- **Task instructions**: Quote exactly, and only, the lines of the material below from the line with "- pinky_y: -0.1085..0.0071" through the line with "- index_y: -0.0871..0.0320".

- **Material supplied**:

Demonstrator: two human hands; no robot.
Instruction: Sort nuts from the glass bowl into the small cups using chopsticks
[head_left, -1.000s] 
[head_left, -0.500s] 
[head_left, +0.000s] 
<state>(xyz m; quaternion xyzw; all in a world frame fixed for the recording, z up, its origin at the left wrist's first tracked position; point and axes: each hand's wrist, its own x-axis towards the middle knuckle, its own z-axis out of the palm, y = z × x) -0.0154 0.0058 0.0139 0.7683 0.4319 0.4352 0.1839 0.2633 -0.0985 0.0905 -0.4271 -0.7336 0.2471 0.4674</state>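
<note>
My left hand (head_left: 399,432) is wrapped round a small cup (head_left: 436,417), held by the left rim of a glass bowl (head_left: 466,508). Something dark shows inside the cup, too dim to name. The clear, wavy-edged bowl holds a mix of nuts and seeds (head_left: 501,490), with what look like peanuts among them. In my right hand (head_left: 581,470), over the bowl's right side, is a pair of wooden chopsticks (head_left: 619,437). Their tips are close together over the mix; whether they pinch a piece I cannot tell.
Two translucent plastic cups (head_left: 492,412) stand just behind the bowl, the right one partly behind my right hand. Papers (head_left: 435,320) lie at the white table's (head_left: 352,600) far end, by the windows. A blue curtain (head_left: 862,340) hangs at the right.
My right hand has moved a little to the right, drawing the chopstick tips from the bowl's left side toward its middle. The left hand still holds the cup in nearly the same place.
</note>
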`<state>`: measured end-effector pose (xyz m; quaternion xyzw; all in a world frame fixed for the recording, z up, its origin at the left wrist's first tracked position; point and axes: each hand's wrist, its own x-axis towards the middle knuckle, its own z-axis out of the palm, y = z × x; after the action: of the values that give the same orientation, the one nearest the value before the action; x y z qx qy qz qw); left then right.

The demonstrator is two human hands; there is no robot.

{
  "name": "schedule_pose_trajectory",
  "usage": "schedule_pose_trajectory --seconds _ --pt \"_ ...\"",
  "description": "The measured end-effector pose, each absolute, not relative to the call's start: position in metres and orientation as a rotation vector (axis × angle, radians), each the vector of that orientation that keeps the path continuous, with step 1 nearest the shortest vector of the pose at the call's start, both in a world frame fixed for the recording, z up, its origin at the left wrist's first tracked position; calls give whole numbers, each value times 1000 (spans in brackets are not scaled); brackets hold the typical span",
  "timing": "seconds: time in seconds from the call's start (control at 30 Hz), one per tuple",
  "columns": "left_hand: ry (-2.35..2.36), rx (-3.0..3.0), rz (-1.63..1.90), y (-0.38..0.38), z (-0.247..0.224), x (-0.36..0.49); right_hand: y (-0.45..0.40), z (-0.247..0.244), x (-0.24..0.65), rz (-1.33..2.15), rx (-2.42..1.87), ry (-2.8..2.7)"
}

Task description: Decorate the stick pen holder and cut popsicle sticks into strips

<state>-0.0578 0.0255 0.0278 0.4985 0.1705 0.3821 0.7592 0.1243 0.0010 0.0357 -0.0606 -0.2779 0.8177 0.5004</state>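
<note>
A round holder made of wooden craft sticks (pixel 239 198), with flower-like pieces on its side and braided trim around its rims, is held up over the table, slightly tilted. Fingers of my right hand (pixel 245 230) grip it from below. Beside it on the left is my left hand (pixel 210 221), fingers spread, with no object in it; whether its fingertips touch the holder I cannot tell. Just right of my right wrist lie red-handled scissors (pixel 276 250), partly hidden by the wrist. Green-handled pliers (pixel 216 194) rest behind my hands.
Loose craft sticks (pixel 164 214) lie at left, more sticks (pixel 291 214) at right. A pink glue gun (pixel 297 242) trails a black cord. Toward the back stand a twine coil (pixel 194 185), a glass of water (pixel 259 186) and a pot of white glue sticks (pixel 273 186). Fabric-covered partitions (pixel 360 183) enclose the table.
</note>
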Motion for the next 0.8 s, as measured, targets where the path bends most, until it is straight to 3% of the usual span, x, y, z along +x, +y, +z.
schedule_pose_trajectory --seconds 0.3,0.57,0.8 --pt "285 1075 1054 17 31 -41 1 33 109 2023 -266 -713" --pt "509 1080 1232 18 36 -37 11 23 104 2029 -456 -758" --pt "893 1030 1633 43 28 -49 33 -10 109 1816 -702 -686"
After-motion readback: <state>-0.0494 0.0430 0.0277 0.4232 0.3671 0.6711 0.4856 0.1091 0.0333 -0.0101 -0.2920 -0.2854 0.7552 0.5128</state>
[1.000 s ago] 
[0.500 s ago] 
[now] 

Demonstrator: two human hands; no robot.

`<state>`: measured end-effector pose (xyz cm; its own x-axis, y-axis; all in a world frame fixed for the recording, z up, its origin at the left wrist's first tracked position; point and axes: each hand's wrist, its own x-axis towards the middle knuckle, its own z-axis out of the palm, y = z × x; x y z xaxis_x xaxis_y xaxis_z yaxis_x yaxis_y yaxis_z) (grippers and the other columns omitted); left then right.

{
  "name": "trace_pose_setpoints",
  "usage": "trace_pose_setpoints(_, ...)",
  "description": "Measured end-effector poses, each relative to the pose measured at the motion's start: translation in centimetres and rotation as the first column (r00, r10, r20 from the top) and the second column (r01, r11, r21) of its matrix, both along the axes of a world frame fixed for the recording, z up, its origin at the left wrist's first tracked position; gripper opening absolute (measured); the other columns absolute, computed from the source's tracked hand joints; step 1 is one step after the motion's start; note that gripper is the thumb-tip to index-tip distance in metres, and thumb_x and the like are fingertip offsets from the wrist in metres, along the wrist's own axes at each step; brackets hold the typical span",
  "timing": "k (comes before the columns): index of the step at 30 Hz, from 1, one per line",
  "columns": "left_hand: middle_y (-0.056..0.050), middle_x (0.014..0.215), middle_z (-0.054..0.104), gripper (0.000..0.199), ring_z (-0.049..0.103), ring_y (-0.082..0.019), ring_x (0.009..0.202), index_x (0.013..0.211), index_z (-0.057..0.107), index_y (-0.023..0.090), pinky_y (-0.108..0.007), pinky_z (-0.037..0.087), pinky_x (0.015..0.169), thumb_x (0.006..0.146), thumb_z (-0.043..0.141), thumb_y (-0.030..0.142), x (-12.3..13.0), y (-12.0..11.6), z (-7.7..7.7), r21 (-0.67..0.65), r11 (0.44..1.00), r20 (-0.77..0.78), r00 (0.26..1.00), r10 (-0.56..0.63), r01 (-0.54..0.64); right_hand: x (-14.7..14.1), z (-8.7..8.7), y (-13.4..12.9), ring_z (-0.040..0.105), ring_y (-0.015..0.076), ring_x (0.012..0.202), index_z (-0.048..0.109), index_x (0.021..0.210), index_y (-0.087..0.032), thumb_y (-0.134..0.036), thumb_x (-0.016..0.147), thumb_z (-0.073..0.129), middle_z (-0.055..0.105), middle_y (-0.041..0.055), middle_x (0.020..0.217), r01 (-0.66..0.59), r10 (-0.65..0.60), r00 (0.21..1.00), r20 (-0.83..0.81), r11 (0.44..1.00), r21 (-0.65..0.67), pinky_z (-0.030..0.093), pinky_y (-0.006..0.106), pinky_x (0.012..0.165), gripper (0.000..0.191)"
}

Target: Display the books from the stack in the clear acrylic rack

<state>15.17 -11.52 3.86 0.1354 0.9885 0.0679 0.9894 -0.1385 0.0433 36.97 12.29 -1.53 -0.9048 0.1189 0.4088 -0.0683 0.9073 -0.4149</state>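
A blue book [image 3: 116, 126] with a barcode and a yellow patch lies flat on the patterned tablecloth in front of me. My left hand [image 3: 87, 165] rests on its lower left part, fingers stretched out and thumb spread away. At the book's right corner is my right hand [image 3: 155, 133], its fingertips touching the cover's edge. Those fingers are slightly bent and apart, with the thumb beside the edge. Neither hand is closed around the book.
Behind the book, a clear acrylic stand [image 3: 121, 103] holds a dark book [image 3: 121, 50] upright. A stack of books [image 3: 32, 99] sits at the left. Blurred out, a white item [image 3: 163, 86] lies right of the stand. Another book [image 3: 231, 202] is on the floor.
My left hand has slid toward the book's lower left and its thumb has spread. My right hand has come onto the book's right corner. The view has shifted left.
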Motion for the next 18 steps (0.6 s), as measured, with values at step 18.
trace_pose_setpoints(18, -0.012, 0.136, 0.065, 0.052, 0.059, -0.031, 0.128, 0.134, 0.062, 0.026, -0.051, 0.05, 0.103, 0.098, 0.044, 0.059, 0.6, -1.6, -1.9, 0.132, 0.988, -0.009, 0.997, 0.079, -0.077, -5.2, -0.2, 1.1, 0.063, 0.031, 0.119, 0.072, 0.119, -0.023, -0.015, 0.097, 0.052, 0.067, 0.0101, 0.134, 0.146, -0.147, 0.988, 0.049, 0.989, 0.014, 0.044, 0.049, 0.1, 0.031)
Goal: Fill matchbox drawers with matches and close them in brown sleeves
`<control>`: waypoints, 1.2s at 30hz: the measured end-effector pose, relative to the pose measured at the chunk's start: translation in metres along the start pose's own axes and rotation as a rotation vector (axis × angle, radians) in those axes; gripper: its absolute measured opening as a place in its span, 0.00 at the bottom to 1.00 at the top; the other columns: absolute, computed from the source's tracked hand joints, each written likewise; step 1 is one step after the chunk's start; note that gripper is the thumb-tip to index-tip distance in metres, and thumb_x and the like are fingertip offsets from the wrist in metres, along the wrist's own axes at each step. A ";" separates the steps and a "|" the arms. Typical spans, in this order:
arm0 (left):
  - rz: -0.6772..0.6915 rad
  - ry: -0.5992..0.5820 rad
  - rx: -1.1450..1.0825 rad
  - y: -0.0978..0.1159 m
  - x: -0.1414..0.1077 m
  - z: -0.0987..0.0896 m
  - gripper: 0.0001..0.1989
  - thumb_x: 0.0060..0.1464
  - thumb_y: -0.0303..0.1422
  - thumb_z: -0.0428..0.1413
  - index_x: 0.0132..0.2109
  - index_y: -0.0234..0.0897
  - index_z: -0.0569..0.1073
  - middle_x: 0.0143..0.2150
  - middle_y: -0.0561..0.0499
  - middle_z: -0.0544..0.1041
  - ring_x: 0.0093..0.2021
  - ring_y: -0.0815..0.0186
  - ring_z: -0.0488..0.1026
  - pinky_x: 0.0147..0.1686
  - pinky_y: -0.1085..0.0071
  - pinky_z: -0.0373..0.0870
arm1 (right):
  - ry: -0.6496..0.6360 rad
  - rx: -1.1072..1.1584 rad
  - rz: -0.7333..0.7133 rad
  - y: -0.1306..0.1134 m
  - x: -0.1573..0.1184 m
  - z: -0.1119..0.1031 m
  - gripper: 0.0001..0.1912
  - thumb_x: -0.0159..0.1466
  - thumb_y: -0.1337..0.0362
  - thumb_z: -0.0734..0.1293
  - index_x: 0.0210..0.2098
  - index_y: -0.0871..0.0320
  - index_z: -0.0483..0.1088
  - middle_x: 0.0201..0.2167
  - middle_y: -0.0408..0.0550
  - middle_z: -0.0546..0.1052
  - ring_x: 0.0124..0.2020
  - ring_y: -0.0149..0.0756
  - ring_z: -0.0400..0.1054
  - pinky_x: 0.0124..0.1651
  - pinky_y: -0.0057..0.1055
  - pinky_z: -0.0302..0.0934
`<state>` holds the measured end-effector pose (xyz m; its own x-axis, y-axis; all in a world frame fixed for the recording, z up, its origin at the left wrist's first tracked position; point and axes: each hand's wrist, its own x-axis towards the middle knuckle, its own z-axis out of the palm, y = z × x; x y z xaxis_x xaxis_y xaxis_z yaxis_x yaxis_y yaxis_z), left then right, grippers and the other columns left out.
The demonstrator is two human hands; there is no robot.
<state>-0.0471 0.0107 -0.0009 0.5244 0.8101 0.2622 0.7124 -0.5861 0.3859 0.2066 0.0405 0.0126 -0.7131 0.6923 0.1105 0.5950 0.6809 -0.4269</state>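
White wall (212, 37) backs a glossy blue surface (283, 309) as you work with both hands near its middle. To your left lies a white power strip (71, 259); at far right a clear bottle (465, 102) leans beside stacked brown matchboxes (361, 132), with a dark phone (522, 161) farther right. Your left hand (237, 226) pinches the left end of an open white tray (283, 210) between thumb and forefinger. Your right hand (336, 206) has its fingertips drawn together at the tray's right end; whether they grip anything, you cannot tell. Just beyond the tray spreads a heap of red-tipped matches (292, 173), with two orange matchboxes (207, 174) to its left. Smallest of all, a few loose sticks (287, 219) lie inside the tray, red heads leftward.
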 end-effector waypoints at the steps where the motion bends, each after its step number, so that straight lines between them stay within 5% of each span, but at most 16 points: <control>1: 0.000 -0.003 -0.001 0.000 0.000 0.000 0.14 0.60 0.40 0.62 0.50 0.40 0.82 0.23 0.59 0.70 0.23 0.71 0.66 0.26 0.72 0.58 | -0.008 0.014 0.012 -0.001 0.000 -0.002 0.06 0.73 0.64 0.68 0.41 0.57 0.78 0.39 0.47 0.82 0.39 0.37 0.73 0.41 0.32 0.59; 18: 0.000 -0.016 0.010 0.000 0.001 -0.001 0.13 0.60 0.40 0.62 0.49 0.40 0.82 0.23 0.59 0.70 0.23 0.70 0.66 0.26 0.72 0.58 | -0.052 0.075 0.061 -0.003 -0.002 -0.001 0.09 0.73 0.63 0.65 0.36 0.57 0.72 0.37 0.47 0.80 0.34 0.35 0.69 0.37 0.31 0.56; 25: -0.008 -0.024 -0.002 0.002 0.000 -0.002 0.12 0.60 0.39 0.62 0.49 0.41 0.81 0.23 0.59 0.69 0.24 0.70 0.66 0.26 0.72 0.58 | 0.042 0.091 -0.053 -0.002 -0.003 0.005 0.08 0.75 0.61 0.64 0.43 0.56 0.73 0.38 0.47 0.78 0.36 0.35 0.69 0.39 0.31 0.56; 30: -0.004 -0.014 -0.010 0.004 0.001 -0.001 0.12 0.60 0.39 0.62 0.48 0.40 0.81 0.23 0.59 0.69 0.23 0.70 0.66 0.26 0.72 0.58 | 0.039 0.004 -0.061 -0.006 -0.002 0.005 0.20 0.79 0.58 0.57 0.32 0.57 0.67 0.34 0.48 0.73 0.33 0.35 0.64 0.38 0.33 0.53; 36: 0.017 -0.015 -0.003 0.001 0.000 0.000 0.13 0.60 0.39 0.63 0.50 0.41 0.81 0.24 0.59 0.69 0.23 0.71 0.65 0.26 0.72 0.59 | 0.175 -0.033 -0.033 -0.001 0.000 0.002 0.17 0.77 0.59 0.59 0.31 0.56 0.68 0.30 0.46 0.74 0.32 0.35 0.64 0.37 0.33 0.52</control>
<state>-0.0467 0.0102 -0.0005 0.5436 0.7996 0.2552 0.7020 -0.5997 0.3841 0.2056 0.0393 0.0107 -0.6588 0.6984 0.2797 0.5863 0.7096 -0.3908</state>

- **Result of this exercise**:
  - pinky_y: -0.1085..0.0071
  - pinky_z: -0.0373..0.0870
arm1 (right):
  - ry: -0.6496..0.6360 rad
  - rx: -1.1072..1.1584 rad
  - rz: -0.7333..0.7133 rad
  - y: -0.1306..0.1134 m
  - x: -0.1573..0.1184 m
  - z: -0.1119..0.1031 m
  - gripper: 0.0001..0.1912
  - thumb_x: -0.0159..0.1466
  - thumb_y: -0.1337..0.0362
  - thumb_z: -0.0734..0.1293
  - index_x: 0.0210..0.2098
  - index_y: -0.0871..0.0320

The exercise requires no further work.